What is required: A single number is wanted: how many lines of the records below contain the word "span".

Input data:
------------------------------------

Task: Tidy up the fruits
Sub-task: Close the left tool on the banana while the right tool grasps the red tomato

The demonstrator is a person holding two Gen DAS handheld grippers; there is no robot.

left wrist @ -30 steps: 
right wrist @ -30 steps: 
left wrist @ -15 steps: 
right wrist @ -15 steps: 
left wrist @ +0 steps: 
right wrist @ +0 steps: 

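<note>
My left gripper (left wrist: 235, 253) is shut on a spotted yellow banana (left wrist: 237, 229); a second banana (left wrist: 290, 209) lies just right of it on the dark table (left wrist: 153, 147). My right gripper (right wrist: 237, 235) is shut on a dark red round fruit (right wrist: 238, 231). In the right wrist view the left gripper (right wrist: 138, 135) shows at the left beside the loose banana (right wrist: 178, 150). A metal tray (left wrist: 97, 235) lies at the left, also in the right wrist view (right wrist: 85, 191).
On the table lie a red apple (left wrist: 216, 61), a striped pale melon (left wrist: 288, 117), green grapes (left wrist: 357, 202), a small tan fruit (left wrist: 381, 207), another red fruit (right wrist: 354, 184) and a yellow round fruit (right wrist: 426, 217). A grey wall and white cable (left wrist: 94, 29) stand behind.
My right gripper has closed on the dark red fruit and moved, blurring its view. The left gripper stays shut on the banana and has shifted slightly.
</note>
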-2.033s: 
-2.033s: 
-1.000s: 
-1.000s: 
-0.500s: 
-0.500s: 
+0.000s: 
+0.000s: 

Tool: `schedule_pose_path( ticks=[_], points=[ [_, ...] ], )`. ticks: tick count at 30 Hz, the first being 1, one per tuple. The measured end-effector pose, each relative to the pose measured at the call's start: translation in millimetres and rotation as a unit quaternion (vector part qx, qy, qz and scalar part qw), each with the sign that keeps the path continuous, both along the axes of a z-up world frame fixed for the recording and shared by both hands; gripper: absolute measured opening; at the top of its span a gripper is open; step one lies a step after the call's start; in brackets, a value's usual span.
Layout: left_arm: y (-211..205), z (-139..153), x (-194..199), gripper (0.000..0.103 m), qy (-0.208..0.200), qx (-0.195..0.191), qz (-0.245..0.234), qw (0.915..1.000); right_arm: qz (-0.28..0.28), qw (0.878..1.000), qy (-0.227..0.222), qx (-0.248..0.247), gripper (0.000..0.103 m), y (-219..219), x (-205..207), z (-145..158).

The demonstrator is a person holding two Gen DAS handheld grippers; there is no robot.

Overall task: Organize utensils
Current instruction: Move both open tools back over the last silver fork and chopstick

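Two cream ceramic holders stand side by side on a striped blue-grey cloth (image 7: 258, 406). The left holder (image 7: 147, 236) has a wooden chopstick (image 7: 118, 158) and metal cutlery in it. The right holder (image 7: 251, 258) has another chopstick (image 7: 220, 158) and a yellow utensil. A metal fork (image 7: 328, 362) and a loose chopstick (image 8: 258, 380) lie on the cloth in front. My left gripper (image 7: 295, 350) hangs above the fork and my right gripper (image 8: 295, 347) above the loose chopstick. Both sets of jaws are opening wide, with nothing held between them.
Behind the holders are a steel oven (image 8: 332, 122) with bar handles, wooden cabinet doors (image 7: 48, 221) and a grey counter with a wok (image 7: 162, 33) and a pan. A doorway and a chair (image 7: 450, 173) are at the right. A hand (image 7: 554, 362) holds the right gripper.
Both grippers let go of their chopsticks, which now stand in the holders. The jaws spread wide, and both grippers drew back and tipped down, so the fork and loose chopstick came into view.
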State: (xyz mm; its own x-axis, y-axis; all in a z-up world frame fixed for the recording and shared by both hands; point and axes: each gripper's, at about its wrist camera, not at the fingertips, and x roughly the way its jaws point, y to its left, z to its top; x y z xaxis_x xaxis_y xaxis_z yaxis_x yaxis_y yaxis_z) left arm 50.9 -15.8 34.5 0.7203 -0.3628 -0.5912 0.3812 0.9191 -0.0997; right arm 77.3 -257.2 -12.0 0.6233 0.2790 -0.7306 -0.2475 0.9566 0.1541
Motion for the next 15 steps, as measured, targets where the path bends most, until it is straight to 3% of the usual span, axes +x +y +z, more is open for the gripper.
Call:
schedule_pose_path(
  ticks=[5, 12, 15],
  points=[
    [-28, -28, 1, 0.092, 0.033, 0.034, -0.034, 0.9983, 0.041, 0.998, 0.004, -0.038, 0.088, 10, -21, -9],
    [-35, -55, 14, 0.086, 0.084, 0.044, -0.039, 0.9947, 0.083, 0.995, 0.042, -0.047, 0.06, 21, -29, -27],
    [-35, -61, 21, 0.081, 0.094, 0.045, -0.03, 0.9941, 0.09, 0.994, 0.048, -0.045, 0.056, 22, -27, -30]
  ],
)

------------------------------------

Result of this exercise: 2